*Assignment*. Each line of the records is to be copied verbatim.

*Excerpts from a dataset*.
○ ○ ○ ○ ○

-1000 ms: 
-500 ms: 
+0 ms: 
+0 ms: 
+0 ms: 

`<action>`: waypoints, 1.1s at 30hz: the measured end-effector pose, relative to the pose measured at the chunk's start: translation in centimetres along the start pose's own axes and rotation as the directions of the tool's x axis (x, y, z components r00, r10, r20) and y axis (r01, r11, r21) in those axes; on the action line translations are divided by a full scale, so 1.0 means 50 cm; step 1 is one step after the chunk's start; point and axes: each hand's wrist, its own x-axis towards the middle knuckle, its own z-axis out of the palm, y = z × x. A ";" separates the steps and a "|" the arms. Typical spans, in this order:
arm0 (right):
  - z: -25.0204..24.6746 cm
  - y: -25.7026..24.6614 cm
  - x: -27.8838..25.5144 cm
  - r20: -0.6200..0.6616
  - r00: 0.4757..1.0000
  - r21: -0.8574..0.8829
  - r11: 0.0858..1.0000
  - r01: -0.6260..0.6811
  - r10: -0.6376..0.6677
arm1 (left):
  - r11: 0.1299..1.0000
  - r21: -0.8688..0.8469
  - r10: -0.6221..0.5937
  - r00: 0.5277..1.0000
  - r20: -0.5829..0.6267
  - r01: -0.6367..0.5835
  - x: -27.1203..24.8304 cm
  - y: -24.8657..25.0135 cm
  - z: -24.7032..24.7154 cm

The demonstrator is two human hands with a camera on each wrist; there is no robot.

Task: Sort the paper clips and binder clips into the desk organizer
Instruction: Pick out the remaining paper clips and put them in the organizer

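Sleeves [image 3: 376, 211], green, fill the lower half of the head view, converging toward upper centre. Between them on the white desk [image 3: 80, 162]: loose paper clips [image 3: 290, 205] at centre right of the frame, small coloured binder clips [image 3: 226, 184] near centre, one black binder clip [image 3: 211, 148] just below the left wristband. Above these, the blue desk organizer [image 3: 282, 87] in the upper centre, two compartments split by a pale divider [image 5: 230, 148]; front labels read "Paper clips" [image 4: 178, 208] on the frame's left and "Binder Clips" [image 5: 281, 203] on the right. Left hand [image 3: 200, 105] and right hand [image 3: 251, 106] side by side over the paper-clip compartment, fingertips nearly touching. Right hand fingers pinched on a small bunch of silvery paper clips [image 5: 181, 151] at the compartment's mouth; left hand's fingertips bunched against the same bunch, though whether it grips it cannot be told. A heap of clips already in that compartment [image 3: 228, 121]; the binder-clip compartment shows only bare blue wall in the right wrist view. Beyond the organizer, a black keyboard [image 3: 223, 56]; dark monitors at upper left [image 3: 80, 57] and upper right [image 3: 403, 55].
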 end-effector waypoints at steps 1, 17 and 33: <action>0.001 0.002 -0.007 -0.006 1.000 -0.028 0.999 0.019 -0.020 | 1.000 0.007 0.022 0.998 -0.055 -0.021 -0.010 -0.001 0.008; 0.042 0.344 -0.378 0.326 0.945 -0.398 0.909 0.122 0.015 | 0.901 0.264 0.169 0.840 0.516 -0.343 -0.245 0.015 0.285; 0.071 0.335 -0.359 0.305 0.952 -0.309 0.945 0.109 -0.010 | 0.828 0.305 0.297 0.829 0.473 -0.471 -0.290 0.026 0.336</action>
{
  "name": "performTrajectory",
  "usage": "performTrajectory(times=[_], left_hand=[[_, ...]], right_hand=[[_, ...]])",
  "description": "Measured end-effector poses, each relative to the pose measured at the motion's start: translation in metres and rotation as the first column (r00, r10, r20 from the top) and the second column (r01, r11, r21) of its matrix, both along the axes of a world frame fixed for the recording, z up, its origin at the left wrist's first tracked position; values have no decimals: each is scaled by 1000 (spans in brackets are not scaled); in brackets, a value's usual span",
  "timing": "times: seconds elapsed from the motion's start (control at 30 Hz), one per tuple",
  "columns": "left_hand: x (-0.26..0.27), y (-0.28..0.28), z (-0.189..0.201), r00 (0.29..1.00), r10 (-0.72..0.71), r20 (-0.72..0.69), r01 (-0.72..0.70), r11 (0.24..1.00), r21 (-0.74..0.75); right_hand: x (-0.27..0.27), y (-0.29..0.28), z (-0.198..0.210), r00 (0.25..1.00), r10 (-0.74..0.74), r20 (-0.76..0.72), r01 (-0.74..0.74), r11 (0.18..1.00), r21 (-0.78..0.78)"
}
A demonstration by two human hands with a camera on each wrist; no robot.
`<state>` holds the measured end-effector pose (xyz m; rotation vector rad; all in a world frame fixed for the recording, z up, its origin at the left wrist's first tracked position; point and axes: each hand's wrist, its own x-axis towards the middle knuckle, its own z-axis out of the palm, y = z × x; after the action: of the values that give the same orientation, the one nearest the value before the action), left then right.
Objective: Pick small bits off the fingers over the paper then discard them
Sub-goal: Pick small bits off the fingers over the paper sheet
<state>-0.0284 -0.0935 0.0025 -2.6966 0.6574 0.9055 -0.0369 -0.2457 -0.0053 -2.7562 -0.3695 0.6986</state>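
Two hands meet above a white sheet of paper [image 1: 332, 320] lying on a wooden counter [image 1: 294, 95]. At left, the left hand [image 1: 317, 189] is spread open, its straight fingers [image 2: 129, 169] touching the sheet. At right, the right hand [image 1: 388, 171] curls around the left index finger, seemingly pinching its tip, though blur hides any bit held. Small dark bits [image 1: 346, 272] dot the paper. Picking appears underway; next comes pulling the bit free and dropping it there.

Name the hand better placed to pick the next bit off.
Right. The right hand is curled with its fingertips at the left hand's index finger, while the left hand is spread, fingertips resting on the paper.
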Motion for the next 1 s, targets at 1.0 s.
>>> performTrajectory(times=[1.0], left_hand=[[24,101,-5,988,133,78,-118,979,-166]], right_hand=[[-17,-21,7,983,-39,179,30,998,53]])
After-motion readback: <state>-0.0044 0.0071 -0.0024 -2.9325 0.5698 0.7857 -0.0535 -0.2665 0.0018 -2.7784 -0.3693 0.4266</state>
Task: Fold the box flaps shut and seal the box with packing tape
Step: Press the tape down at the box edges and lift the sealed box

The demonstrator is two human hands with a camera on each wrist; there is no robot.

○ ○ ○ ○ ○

*Solution below*.
-1000 ms: 
-500 ms: 
+0 ms: 
+0 ms: 
+0 ms: 

`<action>`: waypoints, 1.1s at 30hz: the measured end-effector pose, relative to the pose measured at the chunk's start: translation in centimetres along the start pose's own axes and rotation as the directions of the tool's x axis (x, y, z components r00, r10, r20) and y axis (r01, r11, r21) in those axes; on the action line translations are divided by a full scale, so 1.0 means 50 cm; step 1 is one step after the chunk's start; point and axes: each hand's wrist, its own x-axis towards the middle knuckle, its own z-axis out of the palm, y = z × x. A ";" separates the steps and a "|" the arms. Typical spans, in this order:
arm0 (right):
  - z: -25.0204..24.6746 cm
  - y: -25.7026..24.6614 cm
  - x: -27.8838..25.5144 cm
  - r20: -0.6200..0.6616
  - r00: 0.4757..1.0000
  - r21: -0.8574..0.8829
  - r11: 0.0858..1.0000
  - r01: -0.6260..0.6811
  - r10: -0.6376..0.6677
arm1 (left):
  - r11: 0.1299..1.0000
  - r21: -0.8688..0.8469
  - r10: -0.6221..0.5937
  - r00: 0.5277..1.0000
  - r20: -0.5829..0.6267
  - r01: -0.6367..0.5835
  - x: -27.1203..24.8304 cm
  - y: -24.8657..25.0135 cm
  - z: -24.7032..24.7154 cm

The demonstrator is two human hands with a camera on each wrist; there is no robot.

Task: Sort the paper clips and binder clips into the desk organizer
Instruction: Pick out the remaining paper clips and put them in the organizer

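Sleeves [image 3: 376, 211], green, fill the lower half of the head view, converging toward upper centre. Between them on the white desk [image 3: 80, 162]: loose paper clips [image 3: 290, 205] at centre right of the frame, small coloured binder clips [image 3: 226, 184] near centre, one black binder clip [image 3: 211, 148] just below the left wristband. Above these, the blue desk organizer [image 3: 282, 87] in the upper centre, two compartments split by a pale divider [image 5: 230, 148]; front labels read "Paper clips" [image 4: 178, 208] on the frame's left and "Binder Clips" [image 5: 281, 203] on the right. Left hand [image 3: 200, 105] and right hand [image 3: 251, 106] side by side over the paper-clip compartment, fingertips nearly touching. Right hand fingers pinched on a small bunch of silvery paper clips [image 5: 181, 151] at the compartment's mouth; left hand's fingertips bunched against the same bunch, though whether it grips it cannot be told. A heap of clips already in that compartment [image 3: 228, 121]; the binder-clip compartment shows only bare blue wall in the right wrist view. Beyond the organizer, a black keyboard [image 3: 223, 56]; dark monitors at upper left [image 3: 80, 57] and upper right [image 3: 403, 55].
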 end-effector waypoints at steps 1, 17 and 33: <action>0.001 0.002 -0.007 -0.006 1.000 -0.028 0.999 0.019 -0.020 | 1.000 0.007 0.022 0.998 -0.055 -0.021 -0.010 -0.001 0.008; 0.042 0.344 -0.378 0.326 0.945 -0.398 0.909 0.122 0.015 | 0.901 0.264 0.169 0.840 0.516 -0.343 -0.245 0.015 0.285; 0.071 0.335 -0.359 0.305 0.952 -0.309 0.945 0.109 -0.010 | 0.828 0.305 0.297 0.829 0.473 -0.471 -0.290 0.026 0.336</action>
{
  "name": "performTrajectory",
  "usage": "performTrajectory(times=[_], left_hand=[[_, ...]], right_hand=[[_, ...]])",
  "description": "Measured end-effector poses, each relative to the pose measured at the motion's start: translation in metres and rotation as the first column (r00, r10, r20 from the top) and the second column (r01, r11, r21) of its matrix, both along the axes of a world frame fixed for the recording, z up, its origin at the left wrist's first tracked position; values have no decimals: each is scaled by 1000 (spans in brackets are not scaled); in brackets, a value's usual span",
  "timing": "times: seconds elapsed from the motion's start (control at 30 Hz), one per tuple",
  "columns": "left_hand: x (-0.26..0.27), y (-0.28..0.28), z (-0.189..0.201), r00 (0.29..1.00), r10 (-0.72..0.71), r20 (-0.72..0.69), r01 (-0.72..0.70), r11 (0.24..1.00), r21 (-0.74..0.75); right_hand: x (-0.27..0.27), y (-0.29..0.28), z (-0.198..0.210), r00 (0.25..1.00), r10 (-0.74..0.74), r20 (-0.76..0.72), r01 (-0.74..0.74), r11 (0.18..1.00), r21 (-0.78..0.78)"
}
A demonstration by two human hands with a camera on each wrist; no robot.
`<state>` holds the measured end-effector pose (xyz m; rotation vector rad; all in a world frame fixed for the recording, z up, its origin at the left wrist's first tracked position; point and axes: each hand's wrist, its own x-axis towards the middle knuckle, its own z-axis out of the palm, y = z × x; after the action: of the values that give the same orientation, the one nearest the value before the action), left then right.
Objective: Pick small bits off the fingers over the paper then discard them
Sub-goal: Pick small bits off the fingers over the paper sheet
<state>-0.0284 -0.0935 0.0025 -2.6966 0.6574 0.9055 -0.0369 -0.2457 -0.0053 -2.7562 -0.3695 0.6986</state>
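Two hands meet above a white sheet of paper [image 1: 332, 320] lying on a wooden counter [image 1: 294, 95]. At left, the left hand [image 1: 317, 189] is spread open, its straight fingers [image 2: 129, 169] touching the sheet. At right, the right hand [image 1: 388, 171] curls around the left index finger, seemingly pinching its tip, though blur hides any bit held. Small dark bits [image 1: 346, 272] dot the paper. Picking appears underway; next comes pulling the bit free and dropping it there.

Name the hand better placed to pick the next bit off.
Right. The right hand is curled with its fingertips at the left hand's index finger, while the left hand is spread, fingertips resting on the paper.
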Motion for the next 1 s, targets at 1.0 s.
>>> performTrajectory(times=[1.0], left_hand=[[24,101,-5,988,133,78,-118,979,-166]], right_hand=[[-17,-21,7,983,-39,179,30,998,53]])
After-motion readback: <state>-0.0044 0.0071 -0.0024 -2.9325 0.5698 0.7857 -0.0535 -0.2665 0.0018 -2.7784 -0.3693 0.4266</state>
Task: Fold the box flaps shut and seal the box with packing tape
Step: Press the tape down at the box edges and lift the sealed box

The demonstrator is two human hands with a camera on each wrist; there is no robot.

This response is done.